▶ _WORK TO BE COMPLETED_: Write the lines below out exactly, dropping each picture.
--- SOURCE DATA Enclosed Below ---
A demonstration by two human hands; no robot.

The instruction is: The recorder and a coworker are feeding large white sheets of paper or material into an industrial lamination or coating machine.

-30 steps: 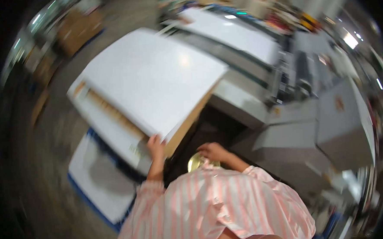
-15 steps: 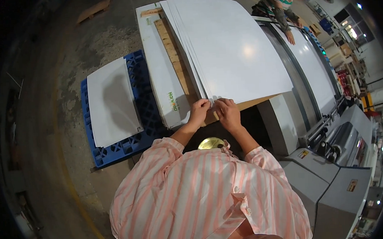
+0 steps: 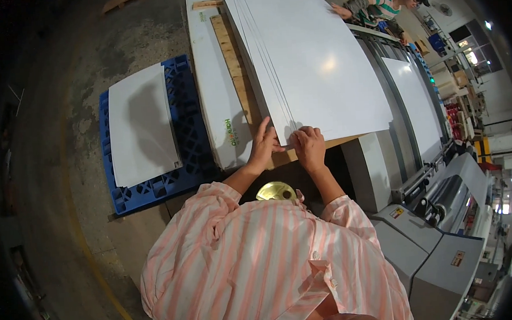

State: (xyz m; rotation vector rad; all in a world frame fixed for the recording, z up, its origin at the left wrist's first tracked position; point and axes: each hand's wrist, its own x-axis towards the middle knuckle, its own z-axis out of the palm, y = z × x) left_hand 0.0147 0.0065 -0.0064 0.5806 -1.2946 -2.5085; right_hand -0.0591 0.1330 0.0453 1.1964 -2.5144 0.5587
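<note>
A stack of large white sheets [image 3: 326, 69] lies in front of me, its top few sheets fanned slightly apart along the left side. My right hand [image 3: 309, 148] is closed on the near edge of the sheets close to their left corner, fingertips pinching the fanned layers. Beside it, my left hand [image 3: 262, 149] rests against the corner from the left, its fingers stretched up along the side edge and the thumb near the front edge. The undersides of the fingers are hidden. Brown board [image 3: 339, 142] shows beneath the sheets.
Left stands a blue plastic pallet [image 3: 187, 114] bearing a smaller pile of white sheets [image 3: 141, 125]. A white wrapped stack [image 3: 215, 92] with a wooden strip [image 3: 230, 60] adjoins my sheets. Right is a grey machine [image 3: 446, 260] with a sheet on its bed. Another person [image 3: 381, 5] stands at the far right.
My left hand has gone from a pinch to stretched fingers at the side edge. The upper sheets' corner has shifted left and fanned. The other person's hand has moved from the machine bed toward the sheets.
</note>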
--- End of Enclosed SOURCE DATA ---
▶ _ANSWER TO THIS EXERCISE_:
A demonstration by two human hands; no robot.

The instruction is: The recorder and a coworker are feeding large white sheets of paper or material into an industrial lamination or coating machine.

-30 steps: 
-15 steps: 
+0 steps: 

State: (xyz m; rotation vector rad; all in a world frame fixed for the recording, z up, its origin at the left wrist's first tracked position; point and axes: each hand's wrist, its own x-axis towards the middle knuckle, its own z-axis out of the palm, y = z × x) left_hand 0.0147 0.0065 -0.0064 0.5806 -1.2946 -2.5085; right_hand -0.0591 0.1330 0.0453 1.1964 -2.5144 0.5587
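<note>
A stack of large white sheets [image 3: 326, 69] lies in front of me, its top few sheets fanned slightly apart along the left side. My right hand [image 3: 309, 148] is closed on the near edge of the sheets close to their left corner, fingertips pinching the fanned layers. Beside it, my left hand [image 3: 262, 149] rests against the corner from the left, its fingers stretched up along the side edge and the thumb near the front edge. The undersides of the fingers are hidden. Brown board [image 3: 339, 142] shows beneath the sheets.
Left stands a blue plastic pallet [image 3: 187, 114] bearing a smaller pile of white sheets [image 3: 141, 125]. A white wrapped stack [image 3: 215, 92] with a wooden strip [image 3: 230, 60] adjoins my sheets. Right is a grey machine [image 3: 446, 260] with a sheet on its bed. Another person [image 3: 381, 5] stands at the far right.
My left hand has gone from a pinch to stretched fingers at the side edge. The upper sheets' corner has shifted left and fanned. The other person's hand has moved from the machine bed toward the sheets.
</note>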

Besides this answer, the exercise requires nothing else.